- Turtle has become the latest DeFi protocol to migrate from LayerZero bridging to Chainlink’s CCIP cross-chain infrastructure.
- Turtle says it decided to move following the $292 million KelpDAO exploit, joining others that have migrated over $4 billion from LayerZero.
Turtle is migrating its assets from the LayerZero bridging infrastructure to Chainlink’s Cross-Chain Interoperability Protocol (CCIP), joining DeFi protocols with over $4 billion in assets in the great bridging migration.
Turtle announced the move today, claiming that it had conducted extensive due diligence and security reviews. Chainlink emerged as the best protocol for Turtle as it “provides the highest level of cross-chain security due to its secure-by-default architecture.”
Following the $292M LayerZero exploit, Turtle has updated its due diligence framework:
• Assets relying on configurable, ad-hoc bridging are priced with a haircut
• Cross-chain tokens integrated with @Chainlink CCIP are preferredThe haircut accounts for the additional… https://t.co/VdWYSEEeop
— Turtle (@turtledotxyz) May 22, 2026
Turtle is a DeFi platform that describes itself as a distribution protocol. It enables DeFi projects to launch on-chain campaigns that attract capital from liquidity pools (LPs) publicly, flipping the previous model that depended on private negotiations with large LPs.
The protocol claims to have processed over $5.5 billion in total value locked in just 18 months of launch and attracted over 400,000 users. Last October, it raised funding from leading names such as Anchorage, Binance, Polygon, 1inch and Gnosis.
The Great Chainlink Migration
Turtle joins other big names in DeFi that have made the switch to Chainlink over the past month, with most migrating from LayerZero. It all started with the KelpDAO hack; as we reported, LayerZero had denied responsibility but buckled days later and admitted it had been breached.
KelpDAO recovered, with the DeFi United coalition raising the funds to compensate for the losses. However, LayerZero is emerging as the biggest loser, with questions over its security now triggering multiple exits.
KelpDAO was the first to switch, but others soon followed. Solv Protocol announced it would be migrating over $700 million worth of Bitcoin-backed assets to Chainlink’s CCIP; Lombard moved $1 billion in Bitcoin assets shortly after; Kraken later announced it was joining the migration with all its wrapped assets; Huma Finance also ditched LayerZero for all its yield products.

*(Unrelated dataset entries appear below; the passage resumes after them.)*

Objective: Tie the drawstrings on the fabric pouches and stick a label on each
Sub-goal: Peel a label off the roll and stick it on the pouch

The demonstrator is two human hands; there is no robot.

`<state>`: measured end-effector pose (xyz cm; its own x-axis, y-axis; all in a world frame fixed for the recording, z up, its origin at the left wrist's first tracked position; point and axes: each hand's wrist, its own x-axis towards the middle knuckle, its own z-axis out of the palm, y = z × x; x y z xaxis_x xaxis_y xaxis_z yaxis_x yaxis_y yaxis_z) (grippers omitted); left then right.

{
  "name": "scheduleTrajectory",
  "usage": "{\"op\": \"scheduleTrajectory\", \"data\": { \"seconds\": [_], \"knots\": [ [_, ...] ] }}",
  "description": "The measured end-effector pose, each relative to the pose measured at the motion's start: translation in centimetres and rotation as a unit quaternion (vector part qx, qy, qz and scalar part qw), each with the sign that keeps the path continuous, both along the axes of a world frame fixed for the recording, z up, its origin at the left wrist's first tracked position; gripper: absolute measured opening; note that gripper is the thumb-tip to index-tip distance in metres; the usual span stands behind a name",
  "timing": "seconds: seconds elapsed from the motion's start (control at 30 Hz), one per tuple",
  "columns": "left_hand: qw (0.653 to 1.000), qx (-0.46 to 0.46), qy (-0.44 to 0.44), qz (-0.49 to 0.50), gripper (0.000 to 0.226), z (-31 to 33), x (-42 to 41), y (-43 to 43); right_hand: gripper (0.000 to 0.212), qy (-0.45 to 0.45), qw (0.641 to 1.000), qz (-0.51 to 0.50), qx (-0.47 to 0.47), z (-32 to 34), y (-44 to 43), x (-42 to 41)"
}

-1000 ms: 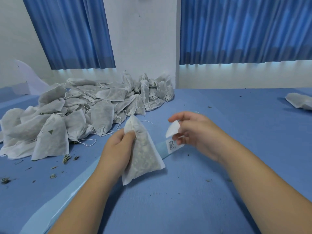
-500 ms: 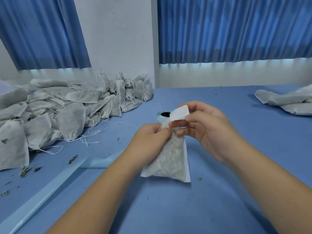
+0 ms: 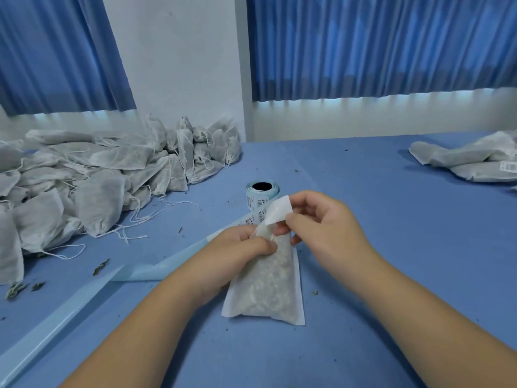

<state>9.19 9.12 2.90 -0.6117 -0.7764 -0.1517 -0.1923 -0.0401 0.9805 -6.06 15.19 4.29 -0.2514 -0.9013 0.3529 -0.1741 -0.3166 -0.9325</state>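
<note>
A: Head view, the only one we've got. Where's the pouch?

B: Dead centre, over the blue table [image 3: 377, 247]. The pouch [image 3: 268, 287] has its neck up between both hands and its sealed bottom pointing to about five o'clock. So the long axis runs roughly twelve to six, leaning a touch right.

A: And the hands?

B: The left hand [image 3: 240, 247] is wrapped round the neck, thumb across the front. The right hand [image 3: 321, 219] pinches a white label [image 3: 277, 212] by its lower edge. The label stands at one o'clock from the neck, touching it or just short of it (I can't tell which).

A: What does the sticking move hang on?

B: As I judge it, the label sits above the gathered top, while the pouch's flat face lies below the left thumb, toward six. The right hand is nearer that free face, so it would carry the label down along the axis while the left steadies.

A: Anything readable?

B: The held label shows only a blank side. The label roll [image 3: 261, 193] at twelve o'clock carries barcodes and print too small to read, and its pale backing strip [image 3: 140, 273] trails toward eight. A labelled pouch [image 3: 475, 173] at the far two o'clock edge has a barcode, also illegible. The heap of pouches [image 3: 98, 186] with loose strings lies at ten.
</note>
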Motion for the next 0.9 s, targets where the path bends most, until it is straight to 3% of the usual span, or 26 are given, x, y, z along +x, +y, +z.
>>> {"op": "scheduleTrajectory", "data": {
  "seconds": [0.2, 0.37, 0.7, 0.9],
  "knots": [
    [0.999, 0.034, 0.016, -0.027, 0.03, 0.2, 0.3, -0.2, 0.021, 0.17, 0.983, -0.047, -0.057, -0.4, 0.4, -0.3],
    [0.997, 0.061, 0.044, -0.034, 0.029, 0.3, 0.5, -0.3, 0.015, 0.367, 0.913, -0.084, -0.154, -0.5, 0.5, -0.1],
    [0.992, 0.101, 0.072, -0.035, 0.024, 0.5, 1.1, -0.3, 0.019, 0.487, 0.85, -0.067, -0.191, 0.3, 1.2, -0.8],
    [0.98, 0.15, 0.116, -0.063, 0.021, 0.8, 1.4, -0.3, 0.023, 0.542, 0.824, -0.042, -0.161, 0.8, 1.5, -1.0]
  ]
}}
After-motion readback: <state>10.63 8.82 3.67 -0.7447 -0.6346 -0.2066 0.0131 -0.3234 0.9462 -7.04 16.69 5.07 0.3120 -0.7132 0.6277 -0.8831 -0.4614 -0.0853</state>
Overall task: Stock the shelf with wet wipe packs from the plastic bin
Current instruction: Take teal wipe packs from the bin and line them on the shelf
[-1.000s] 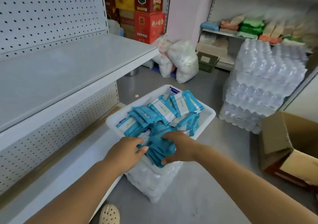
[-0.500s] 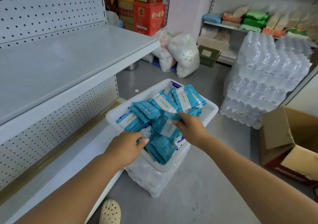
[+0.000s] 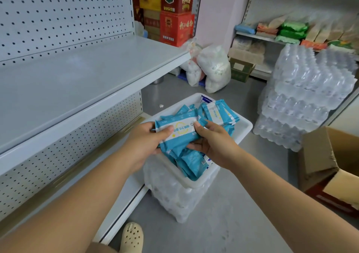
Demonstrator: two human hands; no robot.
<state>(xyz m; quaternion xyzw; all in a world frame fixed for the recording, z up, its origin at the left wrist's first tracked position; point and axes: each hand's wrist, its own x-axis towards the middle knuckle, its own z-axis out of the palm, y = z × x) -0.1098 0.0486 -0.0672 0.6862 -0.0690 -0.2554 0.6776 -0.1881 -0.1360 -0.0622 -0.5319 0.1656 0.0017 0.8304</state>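
Over the bin (image 3: pixel 241 131), wipe packs (image 3: pixel 179 134) are being gripped at both ends by the left hand (image 3: pixel 143 142) and right hand (image 3: pixel 214 144). Their long axis is lying crosswise, with the shelf (image 3: pixel 77 81) up-left, nearer the left hand.

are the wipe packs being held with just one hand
No, the left hand and the right hand both grip the wet wipe packs from opposite ends above the plastic bin.

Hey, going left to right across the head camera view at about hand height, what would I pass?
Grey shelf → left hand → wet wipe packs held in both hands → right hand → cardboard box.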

In its announcement, Turtle took aim at LayerZero’s lax security protocols. LayerZero lets each issuer choose its own security setup, rather than having a single universal security model. Most projects using its infrastructure chose the default 1-of-1 validator model (which is what KelpDAO was using when it got attacked).
Previously, most LayerZero users chose it because of these simple configurations, but the KelpDAO attack has turned everyone against it. Turtle attacks the model in its post, claiming that “it treats security as a per-issuer configuration choice, where issuers are expected to be cross-chain infrastructure security experts just to establish basic security assurances.”
Chainlink’s CCIP, on the other hand, uses a default setup with a minimum of 16 decentralized node verifiers.
Turtle praises Chainlink’s approach, stating:
“This standardized, secure-by-default architecture not only significantly raises the security floor for all assets using CCIP, by default, but also streamlines risk assessment reviews as capital allocators only need to perform one risk assessment that can be applied equally to all CCIP-enabled assets.”
LINK trades at $9.8 at press time, gainign 1.8% over the past 24 hours as trading volume hit $382.8 million.